◆ **GOAL OF THE EXERCISE**: Set down the first line below and each line after it, ending with the one that holds "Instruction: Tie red". Pictures do not belong in the copy.

◆ **SOURCE MATERIAL**:
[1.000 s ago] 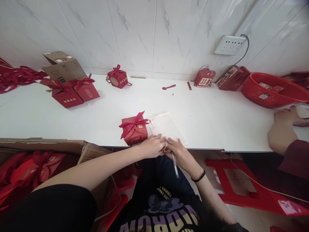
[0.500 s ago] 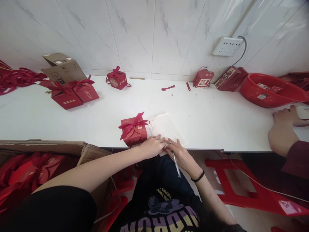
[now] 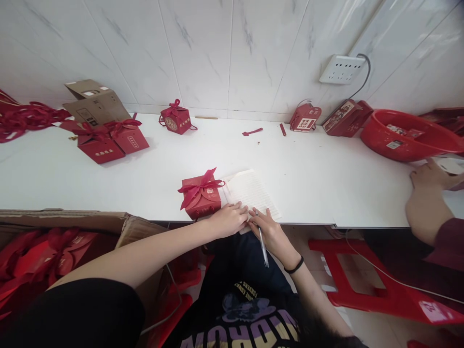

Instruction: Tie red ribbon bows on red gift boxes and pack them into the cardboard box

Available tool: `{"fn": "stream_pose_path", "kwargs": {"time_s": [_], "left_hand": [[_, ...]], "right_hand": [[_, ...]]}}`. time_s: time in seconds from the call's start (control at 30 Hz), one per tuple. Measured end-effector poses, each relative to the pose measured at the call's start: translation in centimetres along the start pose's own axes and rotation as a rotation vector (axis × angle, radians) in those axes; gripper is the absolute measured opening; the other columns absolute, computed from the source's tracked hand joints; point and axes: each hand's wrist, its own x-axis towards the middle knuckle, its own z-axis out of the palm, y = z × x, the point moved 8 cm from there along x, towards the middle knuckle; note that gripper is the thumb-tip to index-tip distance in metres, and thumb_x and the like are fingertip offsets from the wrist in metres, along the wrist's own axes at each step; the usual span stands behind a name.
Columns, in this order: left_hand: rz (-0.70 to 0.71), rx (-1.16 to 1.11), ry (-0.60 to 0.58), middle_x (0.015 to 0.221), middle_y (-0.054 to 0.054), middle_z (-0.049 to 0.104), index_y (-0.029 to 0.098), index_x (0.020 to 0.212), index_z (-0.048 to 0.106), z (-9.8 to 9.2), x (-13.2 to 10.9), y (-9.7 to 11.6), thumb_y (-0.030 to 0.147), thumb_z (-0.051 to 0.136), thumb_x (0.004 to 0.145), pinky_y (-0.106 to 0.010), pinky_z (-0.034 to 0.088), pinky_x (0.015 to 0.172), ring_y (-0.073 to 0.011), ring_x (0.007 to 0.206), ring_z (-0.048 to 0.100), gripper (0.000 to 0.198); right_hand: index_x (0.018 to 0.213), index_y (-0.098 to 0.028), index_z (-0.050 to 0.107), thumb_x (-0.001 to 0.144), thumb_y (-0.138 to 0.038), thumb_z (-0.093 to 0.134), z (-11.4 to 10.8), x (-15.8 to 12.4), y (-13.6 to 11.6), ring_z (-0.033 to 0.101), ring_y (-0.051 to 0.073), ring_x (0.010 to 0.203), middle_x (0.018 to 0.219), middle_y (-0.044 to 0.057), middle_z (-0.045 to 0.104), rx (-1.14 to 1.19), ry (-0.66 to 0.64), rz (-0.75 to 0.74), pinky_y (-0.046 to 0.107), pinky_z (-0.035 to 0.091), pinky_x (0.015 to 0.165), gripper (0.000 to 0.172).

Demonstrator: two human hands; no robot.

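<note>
A lined notebook (image 3: 250, 191) lies at the front edge of the white table. My left hand (image 3: 230, 220) rests on its lower left part, fingers stretched out, holding nothing. Closed around a clear pen (image 3: 263, 246), my right hand (image 3: 267, 231) sits at the notebook's lower edge, its fingertips close to those of my left hand. The pen's back end points down toward my lap, and its tip is hidden by my fingers. Just left of the notebook stands a red gift box (image 3: 201, 195) with a ribbon bow on top.
Several red boxes (image 3: 105, 145) stand at the table's back left, near a brown carton (image 3: 96, 104). A red basin (image 3: 402, 140) is at the right, beside another person's hand (image 3: 431, 175). Below left, an open cardboard box (image 3: 125, 229) holds red boxes.
The pen's back end has shifted slightly to the left with my right hand. At the right, the other person's hand has moved a little. My left hand has stayed in place.
</note>
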Motion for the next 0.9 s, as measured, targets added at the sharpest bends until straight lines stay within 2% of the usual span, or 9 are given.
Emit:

◆ **SOLUTION TO THIS EXERCISE**:
[1.000 s ago] 
[0.500 s ago] 
[now] 

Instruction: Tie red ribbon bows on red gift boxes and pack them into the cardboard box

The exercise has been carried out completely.